START INPUT DATA

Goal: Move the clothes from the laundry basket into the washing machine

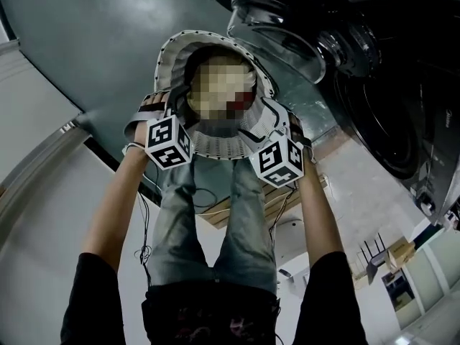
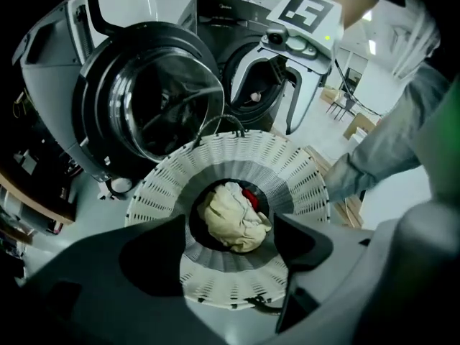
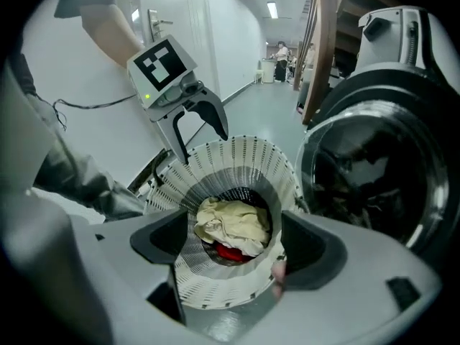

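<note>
A white slatted laundry basket (image 1: 167,56) stands on the grey floor beside the front-loading washing machine (image 1: 388,121), whose round door (image 2: 154,99) hangs open. Inside the basket lie a crumpled cream garment (image 2: 231,220) and a bit of red cloth (image 2: 250,196), which the right gripper view shows as the cream garment (image 3: 233,221) lying over the red cloth (image 3: 230,253). My left gripper (image 2: 230,249) and right gripper (image 3: 234,244) both hover over the basket's mouth, pointing steeply down. Both are open with nothing between their pads. In the head view a mosaic patch covers the basket's contents.
The person's legs in jeans (image 1: 208,221) stand just behind the basket. The open machine door (image 3: 374,178) is close on the right of the basket. A low wooden platform (image 1: 219,215) and chairs (image 1: 374,256) are further back. A corridor (image 3: 277,56) runs beyond.
</note>
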Motion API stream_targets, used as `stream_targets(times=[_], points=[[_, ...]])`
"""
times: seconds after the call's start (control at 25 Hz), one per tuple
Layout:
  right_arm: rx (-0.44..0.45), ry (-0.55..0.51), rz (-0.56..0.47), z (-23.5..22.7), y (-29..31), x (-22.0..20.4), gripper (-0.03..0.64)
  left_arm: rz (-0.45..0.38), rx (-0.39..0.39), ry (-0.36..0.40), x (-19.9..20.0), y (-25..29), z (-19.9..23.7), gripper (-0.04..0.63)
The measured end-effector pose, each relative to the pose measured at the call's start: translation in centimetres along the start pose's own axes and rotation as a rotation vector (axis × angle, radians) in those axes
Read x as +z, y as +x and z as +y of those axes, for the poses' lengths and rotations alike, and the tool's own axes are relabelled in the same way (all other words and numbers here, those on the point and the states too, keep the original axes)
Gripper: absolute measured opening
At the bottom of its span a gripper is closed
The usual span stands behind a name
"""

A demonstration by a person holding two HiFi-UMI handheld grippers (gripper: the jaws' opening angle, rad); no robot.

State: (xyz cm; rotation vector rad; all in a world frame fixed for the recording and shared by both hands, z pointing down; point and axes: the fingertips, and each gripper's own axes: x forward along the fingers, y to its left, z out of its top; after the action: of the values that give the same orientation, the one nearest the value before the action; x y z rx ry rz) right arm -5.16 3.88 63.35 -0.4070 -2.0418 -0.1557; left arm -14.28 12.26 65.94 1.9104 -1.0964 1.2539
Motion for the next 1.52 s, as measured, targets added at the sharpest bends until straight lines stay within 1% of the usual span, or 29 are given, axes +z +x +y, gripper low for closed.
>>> stream_targets(times=[0.2, 0.28, 0.4, 0.48, 0.56, 0.68, 0.8, 0.88, 1.0, 1.12, 1.24, 1.4, 1.48, 1.52], points=[[0.035, -0.121, 0.060, 0.8, 5.6, -2.7, 0.411, 0.082, -0.036, 0.109, -2.7, 6.1, -0.2, 0.380], [0.052, -0.133, 0.086, 1.1, 7.9, -3.9, 0.414, 0.112, -0.039, 0.130, -3.3, 8.4, -0.1, 0.380], [0.062, -0.128, 0.104, 1.0, 11.3, -5.2, 0.417, 0.136, -0.040, 0.124, -3.8, 11.7, -0.2, 0.380], [0.073, -0.157, 0.114, 1.4, 13.4, -5.7, 0.417, 0.131, -0.048, 0.117, -3.9, 13.9, -0.5, 0.382], [0.091, -0.170, 0.147, 1.8, 15.6, -6.6, 0.422, 0.132, -0.058, 0.124, -4.2, 16.0, -0.7, 0.382], [0.099, -0.159, 0.193, 1.4, 18.9, -8.3, 0.428, 0.145, -0.079, 0.118, -4.8, 19.1, -1.4, 0.385], [0.096, -0.222, 0.222, 1.2, 22.0, -9.6, 0.431, 0.157, -0.094, 0.111, -5.2, 22.0, -1.9, 0.385], [0.101, -0.272, 0.240, 1.4, 24.2, -10.5, 0.436, 0.166, -0.101, 0.084, -5.8, 23.8, -2.1, 0.391], [0.111, -0.334, 0.288, 1.5, 27.0, -12.7, 0.448, 0.190, -0.092, 0.070, -6.9, 26.0, -1.8, 0.404], [0.091, -0.332, 0.321, 0.6, 30.0, -14.4, 0.492, 0.206, -0.086, 0.067, -7.8, 28.6, -1.3, 0.419], [0.068, -0.348, 0.317, -0.8, 32.7, -15.3, 0.506, 0.189, -0.089, 0.092, -8.2, 31.3, -0.7, 0.432], [0.093, -0.382, 0.323, -1.1, 35.7, -16.7, 0.525, 0.150, -0.139, 0.170, -9.2, 34.1, -0.9, 0.449], [0.105, -0.398, 0.328, -0.9, 36.9, -17.6, 0.485, 0.148, -0.157, 0.176, -9.8, 35.2, -1.0, 0.457], [0.109, -0.396, 0.330, -0.8, 37.4, -18.1, 0.480, 0.154, -0.166, 0.167, -10.0, 35.8, -1.1, 0.459]])
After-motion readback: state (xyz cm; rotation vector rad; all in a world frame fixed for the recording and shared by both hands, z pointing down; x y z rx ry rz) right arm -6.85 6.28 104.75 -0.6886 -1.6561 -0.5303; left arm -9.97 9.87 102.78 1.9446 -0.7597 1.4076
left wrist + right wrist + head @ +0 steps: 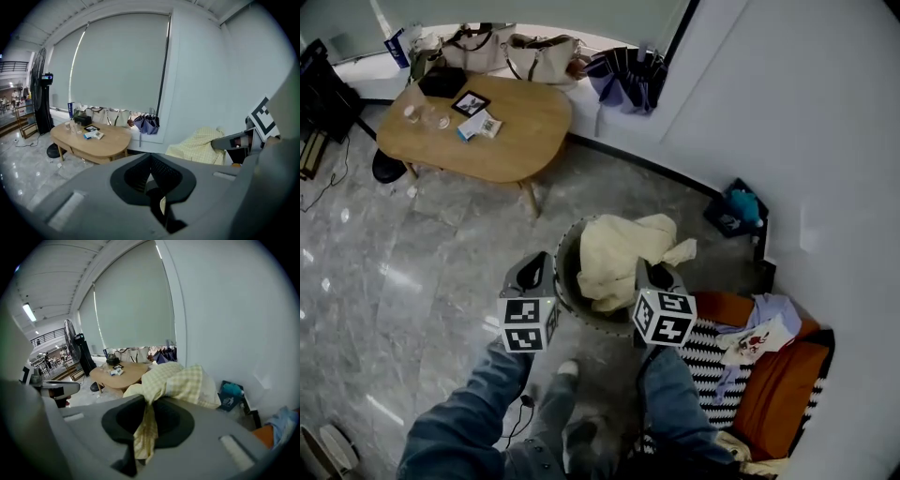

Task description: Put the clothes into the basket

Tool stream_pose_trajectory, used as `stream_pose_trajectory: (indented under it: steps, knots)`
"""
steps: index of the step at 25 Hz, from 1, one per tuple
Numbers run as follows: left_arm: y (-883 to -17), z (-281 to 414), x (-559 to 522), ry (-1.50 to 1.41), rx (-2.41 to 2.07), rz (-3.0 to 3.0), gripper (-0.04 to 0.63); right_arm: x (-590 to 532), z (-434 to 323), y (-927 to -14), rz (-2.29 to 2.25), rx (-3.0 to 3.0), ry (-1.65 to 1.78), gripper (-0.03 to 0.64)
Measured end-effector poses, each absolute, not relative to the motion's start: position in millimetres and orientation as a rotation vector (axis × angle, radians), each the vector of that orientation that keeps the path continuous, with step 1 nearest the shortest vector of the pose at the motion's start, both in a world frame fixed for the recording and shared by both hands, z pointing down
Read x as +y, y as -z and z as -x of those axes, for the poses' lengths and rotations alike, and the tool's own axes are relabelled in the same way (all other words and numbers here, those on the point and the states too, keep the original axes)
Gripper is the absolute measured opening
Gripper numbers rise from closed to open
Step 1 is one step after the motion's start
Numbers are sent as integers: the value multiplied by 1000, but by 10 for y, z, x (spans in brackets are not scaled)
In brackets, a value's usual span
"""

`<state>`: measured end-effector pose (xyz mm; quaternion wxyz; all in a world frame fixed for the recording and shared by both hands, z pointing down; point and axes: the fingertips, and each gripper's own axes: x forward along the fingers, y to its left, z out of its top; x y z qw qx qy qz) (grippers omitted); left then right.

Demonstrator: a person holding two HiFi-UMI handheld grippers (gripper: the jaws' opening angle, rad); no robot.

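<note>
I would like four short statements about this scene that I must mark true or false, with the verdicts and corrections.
1. The right gripper is shut on the yellow checked garment. True.
2. The garment lies flat on the wooden table. False: it is bunched over the basket.
3. In the head view the basket is between the left gripper and the right gripper. True.
4. The purple umbrella lies on the wooden table. False: it is by the wall, beyond the table.

basket (565,281) interior hidden under yellow garment (619,255); table (516,131) items too small to tell
</note>
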<state>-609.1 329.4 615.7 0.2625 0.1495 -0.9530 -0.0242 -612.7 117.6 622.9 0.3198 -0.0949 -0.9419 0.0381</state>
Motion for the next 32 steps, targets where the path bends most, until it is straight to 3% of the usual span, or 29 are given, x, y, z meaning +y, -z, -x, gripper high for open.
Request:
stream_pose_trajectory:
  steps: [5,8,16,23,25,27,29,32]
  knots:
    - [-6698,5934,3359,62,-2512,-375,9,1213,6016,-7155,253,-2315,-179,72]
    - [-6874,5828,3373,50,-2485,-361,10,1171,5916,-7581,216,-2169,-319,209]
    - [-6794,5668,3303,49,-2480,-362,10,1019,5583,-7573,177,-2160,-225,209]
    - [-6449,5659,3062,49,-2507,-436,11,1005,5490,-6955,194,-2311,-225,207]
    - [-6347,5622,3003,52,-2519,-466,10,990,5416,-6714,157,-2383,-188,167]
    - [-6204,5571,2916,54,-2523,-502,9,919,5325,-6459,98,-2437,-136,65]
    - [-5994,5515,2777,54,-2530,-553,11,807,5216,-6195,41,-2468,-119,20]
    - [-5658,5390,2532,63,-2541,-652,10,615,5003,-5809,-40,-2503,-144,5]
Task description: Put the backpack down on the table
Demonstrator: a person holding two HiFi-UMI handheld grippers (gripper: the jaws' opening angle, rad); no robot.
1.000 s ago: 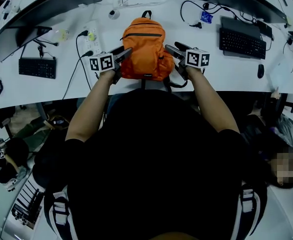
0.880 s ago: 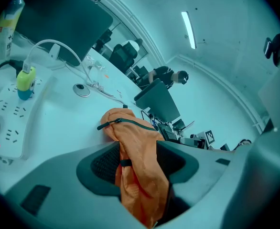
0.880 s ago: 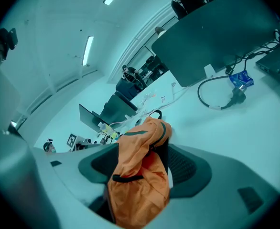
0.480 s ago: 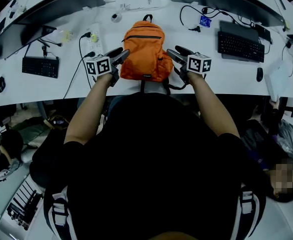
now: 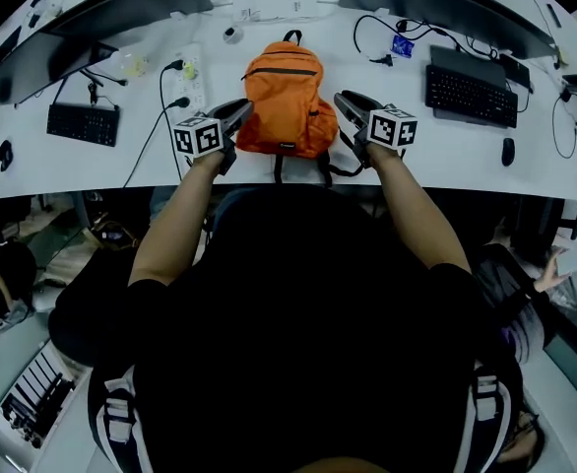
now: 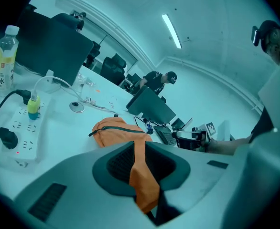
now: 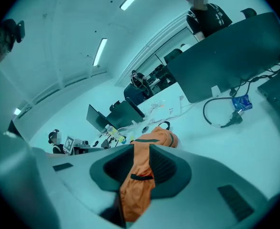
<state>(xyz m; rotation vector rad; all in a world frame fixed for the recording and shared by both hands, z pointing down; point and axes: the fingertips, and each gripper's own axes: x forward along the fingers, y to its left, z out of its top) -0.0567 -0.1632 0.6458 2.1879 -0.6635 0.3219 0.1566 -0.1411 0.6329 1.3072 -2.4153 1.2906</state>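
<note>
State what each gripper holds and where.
The left gripper and right gripper are closing on the backpack, pinching orange fabric at its left and right sides.

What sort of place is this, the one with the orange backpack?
Probably a shared office or lab: a long white desk carries monitors, keyboards and a power strip around the orange backpack.

The white desk (image 5: 466,161) bore an orange backpack (image 5: 284,97), a power strip (image 5: 188,72), a left keyboard (image 5: 83,124), a right keyboard (image 5: 471,95) and a mouse (image 5: 509,152).
</note>
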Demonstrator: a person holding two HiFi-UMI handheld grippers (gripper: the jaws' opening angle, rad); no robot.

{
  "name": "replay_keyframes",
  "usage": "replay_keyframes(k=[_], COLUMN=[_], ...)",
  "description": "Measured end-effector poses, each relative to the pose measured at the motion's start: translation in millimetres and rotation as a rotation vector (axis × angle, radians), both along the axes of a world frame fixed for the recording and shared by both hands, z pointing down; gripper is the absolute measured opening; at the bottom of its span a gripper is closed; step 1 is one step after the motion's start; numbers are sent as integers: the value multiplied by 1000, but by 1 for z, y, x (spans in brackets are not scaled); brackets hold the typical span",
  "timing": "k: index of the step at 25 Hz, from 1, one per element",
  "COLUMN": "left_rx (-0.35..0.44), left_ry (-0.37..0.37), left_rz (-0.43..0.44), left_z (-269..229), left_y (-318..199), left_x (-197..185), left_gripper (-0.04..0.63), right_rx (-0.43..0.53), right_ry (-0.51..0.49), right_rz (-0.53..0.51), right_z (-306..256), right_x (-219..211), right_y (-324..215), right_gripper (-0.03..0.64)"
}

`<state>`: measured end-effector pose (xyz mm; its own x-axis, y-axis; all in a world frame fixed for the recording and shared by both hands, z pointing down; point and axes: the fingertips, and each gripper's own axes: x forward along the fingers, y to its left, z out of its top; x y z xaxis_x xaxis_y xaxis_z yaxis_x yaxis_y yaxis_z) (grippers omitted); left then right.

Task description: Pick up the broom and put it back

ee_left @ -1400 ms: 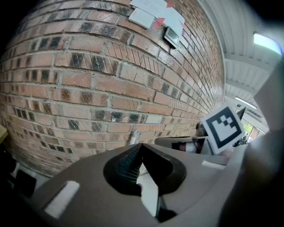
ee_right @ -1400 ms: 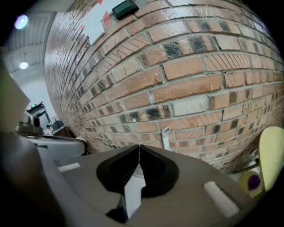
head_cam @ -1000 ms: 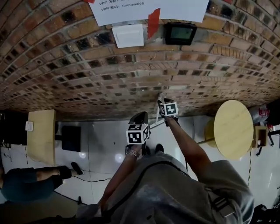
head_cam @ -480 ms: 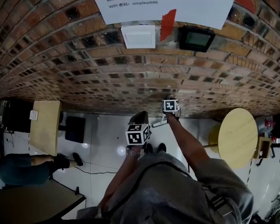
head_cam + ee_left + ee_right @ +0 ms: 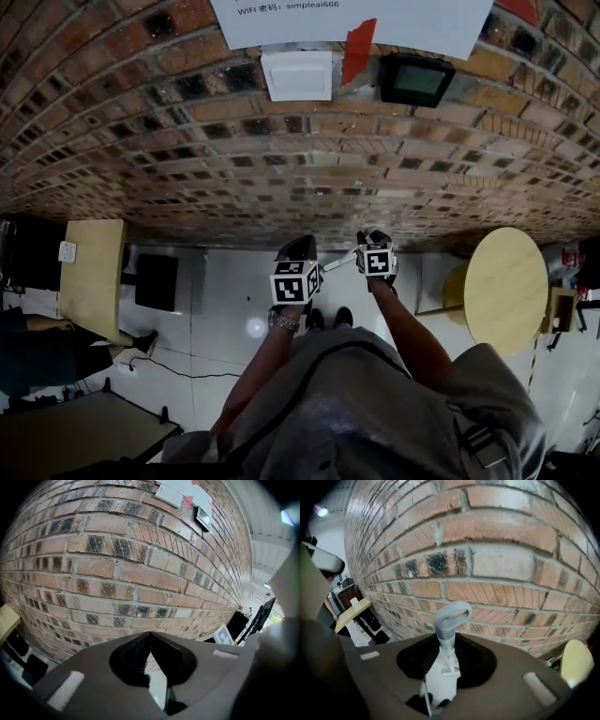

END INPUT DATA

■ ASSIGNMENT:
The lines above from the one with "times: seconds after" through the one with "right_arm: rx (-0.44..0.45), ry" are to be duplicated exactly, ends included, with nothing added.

■ EXERCISE SOLUTION:
times: seconds after the call's start (control at 25 Hz), one per tuple
Layout:
  right_arm: rx (-0.44..0.45), ry (-0.55..0.51), rz (-0.56..0.47), z (-23.5..22.7), y (-29..31), x (-22.0..20.4), gripper (-0.03..0.64)

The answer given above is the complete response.